WORK TASK: Say how many lines of the listing below contain "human", giving the number and nothing else.

=======

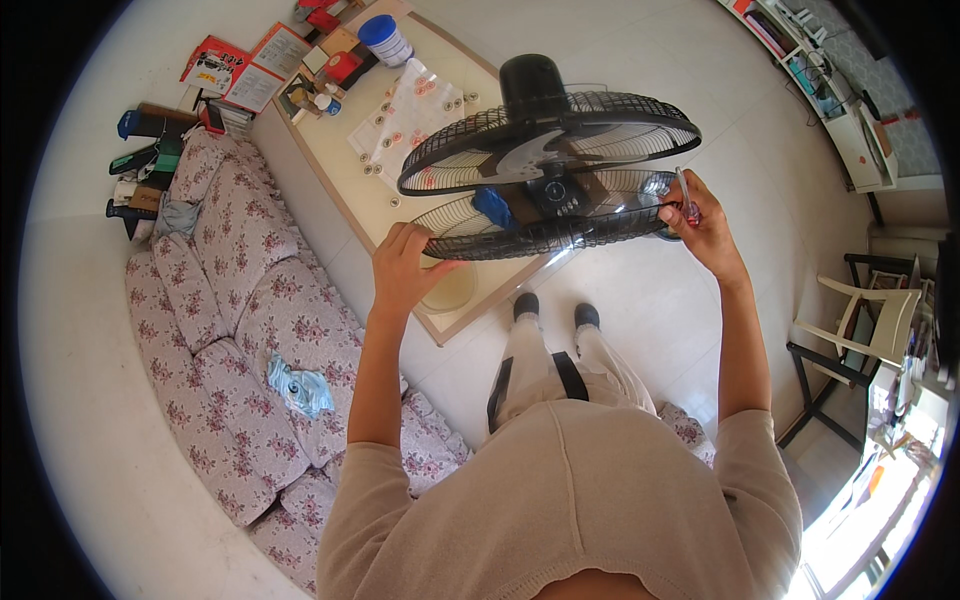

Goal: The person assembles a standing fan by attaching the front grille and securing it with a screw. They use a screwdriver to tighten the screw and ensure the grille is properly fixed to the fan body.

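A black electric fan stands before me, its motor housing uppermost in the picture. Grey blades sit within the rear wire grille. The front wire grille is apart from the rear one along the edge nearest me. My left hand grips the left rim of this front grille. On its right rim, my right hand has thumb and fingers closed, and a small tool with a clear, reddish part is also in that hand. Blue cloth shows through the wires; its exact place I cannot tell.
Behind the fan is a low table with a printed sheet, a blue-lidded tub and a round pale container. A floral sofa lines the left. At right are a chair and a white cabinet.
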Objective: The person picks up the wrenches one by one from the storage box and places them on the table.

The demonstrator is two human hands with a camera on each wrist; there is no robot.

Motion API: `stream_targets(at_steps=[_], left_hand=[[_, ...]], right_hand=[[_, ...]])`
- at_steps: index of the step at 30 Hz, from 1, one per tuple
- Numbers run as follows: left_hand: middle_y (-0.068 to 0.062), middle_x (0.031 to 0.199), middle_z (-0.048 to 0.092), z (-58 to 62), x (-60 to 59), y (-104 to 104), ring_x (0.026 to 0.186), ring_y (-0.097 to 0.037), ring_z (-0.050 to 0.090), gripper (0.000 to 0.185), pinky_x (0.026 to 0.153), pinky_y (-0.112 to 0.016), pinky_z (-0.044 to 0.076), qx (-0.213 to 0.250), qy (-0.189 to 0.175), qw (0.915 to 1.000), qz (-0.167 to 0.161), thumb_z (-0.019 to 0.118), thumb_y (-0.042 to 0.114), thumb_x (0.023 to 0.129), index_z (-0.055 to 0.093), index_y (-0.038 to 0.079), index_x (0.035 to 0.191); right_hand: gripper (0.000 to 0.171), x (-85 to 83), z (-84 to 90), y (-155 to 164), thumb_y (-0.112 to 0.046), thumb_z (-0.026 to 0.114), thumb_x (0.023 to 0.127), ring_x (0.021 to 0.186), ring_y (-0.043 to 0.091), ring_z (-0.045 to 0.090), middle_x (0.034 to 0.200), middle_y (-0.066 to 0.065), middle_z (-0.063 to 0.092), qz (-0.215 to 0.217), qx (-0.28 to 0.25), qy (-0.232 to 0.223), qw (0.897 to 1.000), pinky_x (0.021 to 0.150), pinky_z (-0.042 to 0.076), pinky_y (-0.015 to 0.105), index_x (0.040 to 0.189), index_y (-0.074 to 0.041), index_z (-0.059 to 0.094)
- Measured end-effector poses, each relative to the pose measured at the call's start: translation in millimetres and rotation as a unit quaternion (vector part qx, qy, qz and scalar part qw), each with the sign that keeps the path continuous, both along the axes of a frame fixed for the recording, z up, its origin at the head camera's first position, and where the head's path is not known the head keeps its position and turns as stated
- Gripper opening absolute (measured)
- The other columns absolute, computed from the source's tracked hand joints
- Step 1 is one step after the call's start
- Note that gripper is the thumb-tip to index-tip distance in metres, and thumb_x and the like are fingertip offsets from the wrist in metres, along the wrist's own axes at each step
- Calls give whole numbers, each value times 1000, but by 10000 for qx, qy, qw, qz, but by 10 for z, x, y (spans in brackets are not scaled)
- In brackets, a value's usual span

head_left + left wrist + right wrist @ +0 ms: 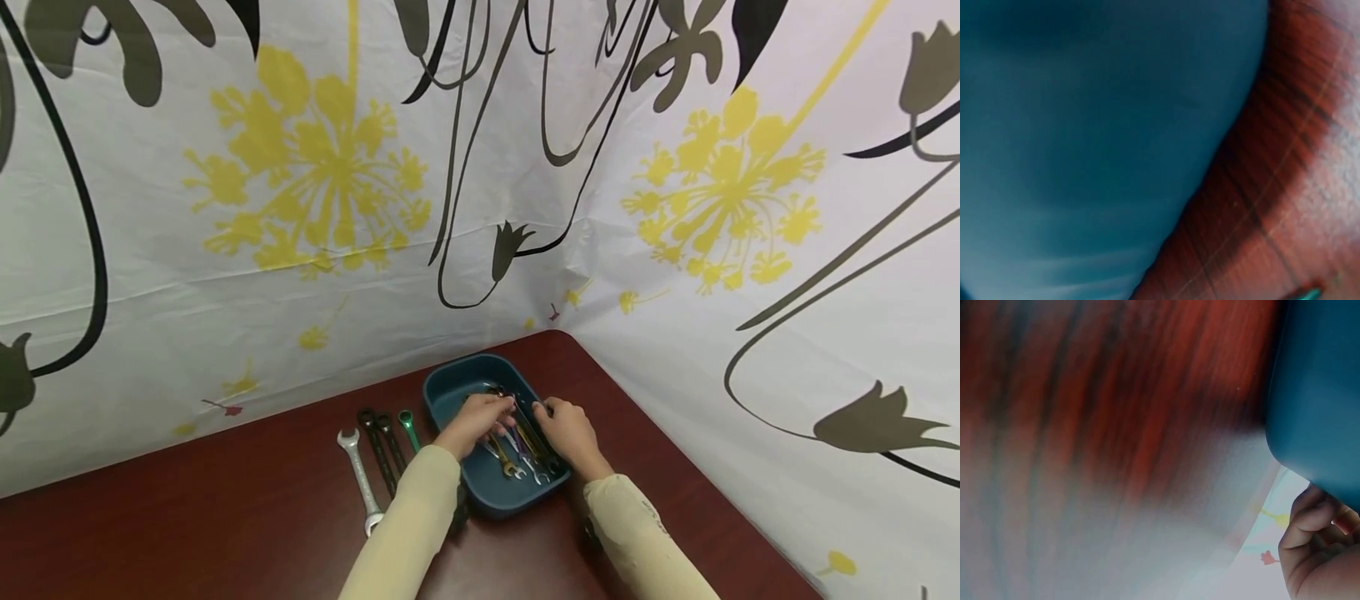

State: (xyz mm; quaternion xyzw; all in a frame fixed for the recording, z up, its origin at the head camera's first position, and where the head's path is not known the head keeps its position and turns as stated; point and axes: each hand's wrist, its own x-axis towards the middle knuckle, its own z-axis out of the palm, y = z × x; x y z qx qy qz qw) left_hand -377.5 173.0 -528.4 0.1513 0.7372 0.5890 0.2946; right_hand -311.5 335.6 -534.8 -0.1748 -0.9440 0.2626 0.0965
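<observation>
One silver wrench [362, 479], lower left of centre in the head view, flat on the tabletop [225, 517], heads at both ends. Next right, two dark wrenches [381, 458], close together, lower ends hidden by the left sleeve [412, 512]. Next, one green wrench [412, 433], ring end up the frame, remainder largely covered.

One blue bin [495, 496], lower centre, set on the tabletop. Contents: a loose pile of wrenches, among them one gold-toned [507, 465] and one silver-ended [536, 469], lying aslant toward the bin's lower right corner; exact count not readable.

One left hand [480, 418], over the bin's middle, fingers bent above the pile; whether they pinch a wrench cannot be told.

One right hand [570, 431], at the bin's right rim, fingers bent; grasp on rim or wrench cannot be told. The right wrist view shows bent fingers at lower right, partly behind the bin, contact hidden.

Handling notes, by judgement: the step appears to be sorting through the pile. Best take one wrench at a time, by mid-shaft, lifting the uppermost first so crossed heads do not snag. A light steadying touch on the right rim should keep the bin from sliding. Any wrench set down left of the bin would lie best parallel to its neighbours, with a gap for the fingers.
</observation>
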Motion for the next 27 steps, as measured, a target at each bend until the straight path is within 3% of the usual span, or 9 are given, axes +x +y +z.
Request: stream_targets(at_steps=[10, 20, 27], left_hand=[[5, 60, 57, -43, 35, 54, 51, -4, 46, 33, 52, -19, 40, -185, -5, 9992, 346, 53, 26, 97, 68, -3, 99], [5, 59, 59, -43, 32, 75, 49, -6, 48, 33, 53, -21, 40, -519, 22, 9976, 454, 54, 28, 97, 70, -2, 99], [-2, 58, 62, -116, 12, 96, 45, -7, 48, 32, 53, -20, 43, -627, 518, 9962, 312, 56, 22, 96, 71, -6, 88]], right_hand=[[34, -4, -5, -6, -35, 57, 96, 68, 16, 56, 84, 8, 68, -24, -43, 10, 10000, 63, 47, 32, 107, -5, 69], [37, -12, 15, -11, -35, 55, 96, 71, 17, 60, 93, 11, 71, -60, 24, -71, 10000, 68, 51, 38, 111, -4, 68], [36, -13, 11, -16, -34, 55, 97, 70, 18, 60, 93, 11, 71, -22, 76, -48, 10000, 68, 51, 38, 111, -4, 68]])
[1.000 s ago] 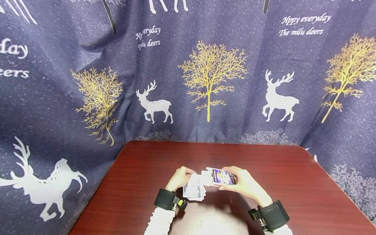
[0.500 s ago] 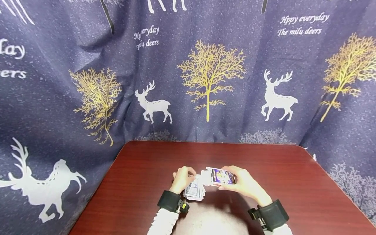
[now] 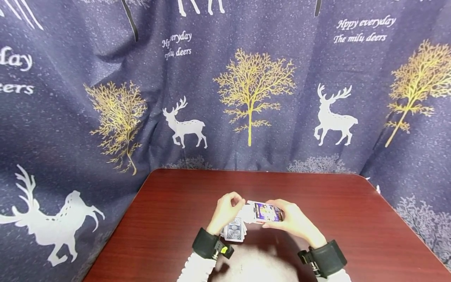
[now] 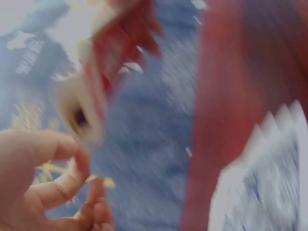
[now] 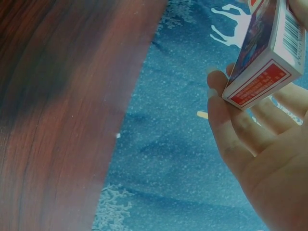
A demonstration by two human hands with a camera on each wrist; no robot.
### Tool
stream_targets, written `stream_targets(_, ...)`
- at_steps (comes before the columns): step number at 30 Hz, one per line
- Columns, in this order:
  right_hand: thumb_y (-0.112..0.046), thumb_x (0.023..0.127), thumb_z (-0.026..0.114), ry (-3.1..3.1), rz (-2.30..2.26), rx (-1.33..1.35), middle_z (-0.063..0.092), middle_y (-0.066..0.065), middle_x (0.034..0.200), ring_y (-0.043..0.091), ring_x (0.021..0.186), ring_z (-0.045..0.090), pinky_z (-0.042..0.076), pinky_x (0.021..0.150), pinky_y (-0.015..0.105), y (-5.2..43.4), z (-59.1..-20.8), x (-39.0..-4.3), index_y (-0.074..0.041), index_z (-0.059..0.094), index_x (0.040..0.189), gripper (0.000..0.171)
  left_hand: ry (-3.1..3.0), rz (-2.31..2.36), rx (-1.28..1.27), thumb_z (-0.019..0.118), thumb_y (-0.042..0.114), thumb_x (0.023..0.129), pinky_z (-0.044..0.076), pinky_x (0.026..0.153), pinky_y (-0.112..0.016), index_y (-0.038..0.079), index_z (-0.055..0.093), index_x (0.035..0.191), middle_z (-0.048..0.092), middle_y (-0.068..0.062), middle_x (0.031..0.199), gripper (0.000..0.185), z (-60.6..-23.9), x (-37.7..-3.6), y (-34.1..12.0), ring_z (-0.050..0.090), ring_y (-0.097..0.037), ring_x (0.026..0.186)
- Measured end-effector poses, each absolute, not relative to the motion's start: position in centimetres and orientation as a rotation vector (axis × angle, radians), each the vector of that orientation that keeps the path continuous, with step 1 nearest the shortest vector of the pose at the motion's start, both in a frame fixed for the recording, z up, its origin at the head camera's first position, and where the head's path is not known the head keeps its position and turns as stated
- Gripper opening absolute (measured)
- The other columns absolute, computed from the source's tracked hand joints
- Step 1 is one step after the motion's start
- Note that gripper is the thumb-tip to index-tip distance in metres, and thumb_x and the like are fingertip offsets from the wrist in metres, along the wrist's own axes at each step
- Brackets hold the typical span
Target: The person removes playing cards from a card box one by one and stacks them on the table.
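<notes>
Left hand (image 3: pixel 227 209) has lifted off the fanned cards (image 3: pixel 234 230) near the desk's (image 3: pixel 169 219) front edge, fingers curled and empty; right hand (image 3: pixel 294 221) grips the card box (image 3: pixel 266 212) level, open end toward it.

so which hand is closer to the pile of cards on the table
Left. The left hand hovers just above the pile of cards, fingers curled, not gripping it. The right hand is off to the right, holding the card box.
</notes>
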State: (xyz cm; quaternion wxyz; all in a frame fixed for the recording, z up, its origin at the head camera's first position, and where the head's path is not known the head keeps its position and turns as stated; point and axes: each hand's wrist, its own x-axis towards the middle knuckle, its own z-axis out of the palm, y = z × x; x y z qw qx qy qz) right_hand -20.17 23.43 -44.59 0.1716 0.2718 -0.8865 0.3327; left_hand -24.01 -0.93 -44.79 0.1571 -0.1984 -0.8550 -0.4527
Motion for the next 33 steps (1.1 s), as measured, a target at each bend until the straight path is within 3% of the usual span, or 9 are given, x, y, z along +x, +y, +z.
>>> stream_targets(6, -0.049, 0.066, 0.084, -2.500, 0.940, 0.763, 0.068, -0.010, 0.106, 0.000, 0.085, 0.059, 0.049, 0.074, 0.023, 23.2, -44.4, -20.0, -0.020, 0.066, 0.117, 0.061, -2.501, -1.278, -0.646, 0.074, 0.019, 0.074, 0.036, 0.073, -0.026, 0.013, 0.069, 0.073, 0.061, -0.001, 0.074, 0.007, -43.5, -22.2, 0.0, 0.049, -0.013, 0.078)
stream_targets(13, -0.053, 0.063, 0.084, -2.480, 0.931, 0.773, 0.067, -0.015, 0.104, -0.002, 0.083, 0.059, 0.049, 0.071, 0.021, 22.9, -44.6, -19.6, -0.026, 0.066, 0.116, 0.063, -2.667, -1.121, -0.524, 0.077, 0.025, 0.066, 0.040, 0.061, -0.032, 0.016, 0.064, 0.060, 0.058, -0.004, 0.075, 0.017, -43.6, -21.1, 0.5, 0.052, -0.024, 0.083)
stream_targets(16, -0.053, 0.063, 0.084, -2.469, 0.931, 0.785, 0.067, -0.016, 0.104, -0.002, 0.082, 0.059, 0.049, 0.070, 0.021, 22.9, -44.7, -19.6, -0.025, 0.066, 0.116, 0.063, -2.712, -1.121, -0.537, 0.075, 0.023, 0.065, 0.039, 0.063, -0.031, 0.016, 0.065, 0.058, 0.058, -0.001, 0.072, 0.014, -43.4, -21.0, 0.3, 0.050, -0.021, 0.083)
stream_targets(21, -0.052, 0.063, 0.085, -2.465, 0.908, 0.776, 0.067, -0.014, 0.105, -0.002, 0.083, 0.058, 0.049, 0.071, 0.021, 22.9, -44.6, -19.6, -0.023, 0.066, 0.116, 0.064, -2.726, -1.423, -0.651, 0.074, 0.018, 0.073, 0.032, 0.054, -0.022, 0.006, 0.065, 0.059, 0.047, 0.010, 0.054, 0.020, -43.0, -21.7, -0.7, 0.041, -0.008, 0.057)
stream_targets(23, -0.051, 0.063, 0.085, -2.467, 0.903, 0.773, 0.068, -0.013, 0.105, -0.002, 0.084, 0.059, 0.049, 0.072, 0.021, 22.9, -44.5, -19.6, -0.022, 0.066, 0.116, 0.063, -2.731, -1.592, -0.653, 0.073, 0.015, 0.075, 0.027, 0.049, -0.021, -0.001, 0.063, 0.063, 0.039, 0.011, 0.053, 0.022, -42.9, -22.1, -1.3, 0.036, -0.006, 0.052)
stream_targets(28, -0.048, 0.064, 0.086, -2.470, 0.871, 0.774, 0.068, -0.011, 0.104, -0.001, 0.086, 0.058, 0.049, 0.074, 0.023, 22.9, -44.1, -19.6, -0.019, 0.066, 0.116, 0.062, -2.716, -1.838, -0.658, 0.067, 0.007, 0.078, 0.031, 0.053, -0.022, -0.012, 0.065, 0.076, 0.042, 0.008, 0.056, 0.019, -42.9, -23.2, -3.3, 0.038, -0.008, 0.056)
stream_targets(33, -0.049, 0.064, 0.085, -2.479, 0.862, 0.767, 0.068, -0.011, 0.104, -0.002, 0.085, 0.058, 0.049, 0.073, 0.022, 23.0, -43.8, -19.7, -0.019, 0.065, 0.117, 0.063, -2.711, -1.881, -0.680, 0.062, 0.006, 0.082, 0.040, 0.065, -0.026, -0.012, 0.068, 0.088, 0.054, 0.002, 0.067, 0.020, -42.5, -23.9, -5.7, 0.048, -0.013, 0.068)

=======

YOUR SOLUTION: 2